Write out the data again in full, keeping every character the same.

● Available data
——————————

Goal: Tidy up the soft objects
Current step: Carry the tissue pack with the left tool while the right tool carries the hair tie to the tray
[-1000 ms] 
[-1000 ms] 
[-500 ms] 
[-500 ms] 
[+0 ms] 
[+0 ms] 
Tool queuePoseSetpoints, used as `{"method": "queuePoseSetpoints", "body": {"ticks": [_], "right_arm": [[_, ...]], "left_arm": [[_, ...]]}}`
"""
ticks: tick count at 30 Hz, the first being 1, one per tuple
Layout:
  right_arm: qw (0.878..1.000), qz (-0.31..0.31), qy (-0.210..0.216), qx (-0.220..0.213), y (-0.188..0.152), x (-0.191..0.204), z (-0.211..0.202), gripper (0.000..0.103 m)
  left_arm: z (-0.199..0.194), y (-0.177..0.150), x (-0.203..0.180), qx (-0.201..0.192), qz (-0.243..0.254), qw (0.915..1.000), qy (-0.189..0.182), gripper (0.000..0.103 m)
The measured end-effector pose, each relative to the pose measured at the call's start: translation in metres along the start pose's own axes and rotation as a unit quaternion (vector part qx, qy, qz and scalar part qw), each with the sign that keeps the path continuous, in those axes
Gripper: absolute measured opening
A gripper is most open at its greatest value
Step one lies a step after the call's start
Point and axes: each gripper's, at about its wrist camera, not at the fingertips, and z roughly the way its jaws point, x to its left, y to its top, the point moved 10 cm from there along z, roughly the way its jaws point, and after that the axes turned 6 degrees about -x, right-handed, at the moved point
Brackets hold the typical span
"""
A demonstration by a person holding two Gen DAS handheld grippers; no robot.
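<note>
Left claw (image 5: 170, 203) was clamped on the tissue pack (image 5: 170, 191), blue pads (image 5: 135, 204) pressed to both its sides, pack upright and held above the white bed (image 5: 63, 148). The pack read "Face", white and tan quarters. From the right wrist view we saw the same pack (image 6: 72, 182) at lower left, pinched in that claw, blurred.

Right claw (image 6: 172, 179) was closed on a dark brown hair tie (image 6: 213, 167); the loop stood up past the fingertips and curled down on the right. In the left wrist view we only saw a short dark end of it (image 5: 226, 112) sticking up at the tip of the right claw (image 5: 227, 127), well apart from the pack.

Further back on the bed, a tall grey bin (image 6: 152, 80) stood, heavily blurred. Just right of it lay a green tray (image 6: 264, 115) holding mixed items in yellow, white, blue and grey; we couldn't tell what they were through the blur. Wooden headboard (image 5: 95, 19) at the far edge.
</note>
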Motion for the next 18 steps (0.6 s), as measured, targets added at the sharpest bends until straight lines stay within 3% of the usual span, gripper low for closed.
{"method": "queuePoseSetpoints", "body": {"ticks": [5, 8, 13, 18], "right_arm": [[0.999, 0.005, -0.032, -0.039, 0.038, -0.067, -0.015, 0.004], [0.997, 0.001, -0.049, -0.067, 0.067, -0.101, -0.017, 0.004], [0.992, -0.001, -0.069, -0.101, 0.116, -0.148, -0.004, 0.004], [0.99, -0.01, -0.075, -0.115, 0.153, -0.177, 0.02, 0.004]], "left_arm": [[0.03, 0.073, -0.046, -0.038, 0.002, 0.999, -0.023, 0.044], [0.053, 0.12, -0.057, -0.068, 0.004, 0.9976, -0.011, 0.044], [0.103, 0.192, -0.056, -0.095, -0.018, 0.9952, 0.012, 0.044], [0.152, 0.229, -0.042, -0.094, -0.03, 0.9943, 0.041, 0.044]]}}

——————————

● Reply
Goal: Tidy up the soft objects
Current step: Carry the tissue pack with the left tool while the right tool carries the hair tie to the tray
[-1000 ms] 
[-1000 ms] 
[-500 ms] 
[-500 ms] 
[+0 ms] 
[+0 ms] 
Tool queuePoseSetpoints, used as `{"method": "queuePoseSetpoints", "body": {"ticks": [_], "right_arm": [[_, ...]], "left_arm": [[_, ...]]}}`
"""
ticks: tick count at 30 Hz, the first being 1, one per tuple
Layout:
  right_arm: qw (0.878..1.000), qz (-0.31..0.31), qy (-0.210..0.216), qx (-0.220..0.213), y (-0.188..0.152), x (-0.191..0.204), z (-0.211..0.202), gripper (0.000..0.103 m)
  left_arm: z (-0.199..0.194), y (-0.177..0.150), x (-0.203..0.180), qx (-0.201..0.192), qz (-0.243..0.254), qw (0.915..1.000), qy (-0.189..0.182), gripper (0.000..0.103 m)
The measured end-effector pose, each relative to the pose measured at the call's start: translation in metres along the start pose's own axes and rotation as a unit quaternion (vector part qx, qy, qz and scalar part qw), each with the sign that keeps the path continuous, in those axes
Gripper: absolute measured opening
A gripper is most open at its greatest value
Step one lies a step after the call's start
Point and axes: each gripper's, at about its wrist camera, not at the fingertips, and z roughly the way its jaws point, x to its left, y to its top, the point moved 10 cm from there along z, roughly the way its jaws point, and after that the axes turned 6 degrees about -x, right-handed, at the moved point
Brackets hold the typical span
"""
A demonstration by a person holding two Gen DAS handheld grippers; no robot.
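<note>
Left claw (image 5: 170, 203) was clamped on the tissue pack (image 5: 170, 191), blue pads (image 5: 135, 204) pressed to both its sides, pack upright and held above the white bed (image 5: 63, 148). The pack read "Face", white and tan quarters. From the right wrist view we saw the same pack (image 6: 72, 182) at lower left, pinched in that claw, blurred.

Right claw (image 6: 172, 179) was closed on a dark brown hair tie (image 6: 213, 167); the loop stood up past the fingertips and curled down on the right. In the left wrist view we only saw a short dark end of it (image 5: 226, 112) sticking up at the tip of the right claw (image 5: 227, 127), well apart from the pack.

Further back on the bed, a tall grey bin (image 6: 152, 80) stood, heavily blurred. Just right of it lay a green tray (image 6: 264, 115) holding mixed items in yellow, white, blue and grey; we couldn't tell what they were through the blur. Wooden headboard (image 5: 95, 19) at the far edge.
</note>
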Motion for the next 18 steps (0.6 s), as measured, targets added at the sharpest bends until straight lines stay within 3% of the usual span, gripper low for closed.
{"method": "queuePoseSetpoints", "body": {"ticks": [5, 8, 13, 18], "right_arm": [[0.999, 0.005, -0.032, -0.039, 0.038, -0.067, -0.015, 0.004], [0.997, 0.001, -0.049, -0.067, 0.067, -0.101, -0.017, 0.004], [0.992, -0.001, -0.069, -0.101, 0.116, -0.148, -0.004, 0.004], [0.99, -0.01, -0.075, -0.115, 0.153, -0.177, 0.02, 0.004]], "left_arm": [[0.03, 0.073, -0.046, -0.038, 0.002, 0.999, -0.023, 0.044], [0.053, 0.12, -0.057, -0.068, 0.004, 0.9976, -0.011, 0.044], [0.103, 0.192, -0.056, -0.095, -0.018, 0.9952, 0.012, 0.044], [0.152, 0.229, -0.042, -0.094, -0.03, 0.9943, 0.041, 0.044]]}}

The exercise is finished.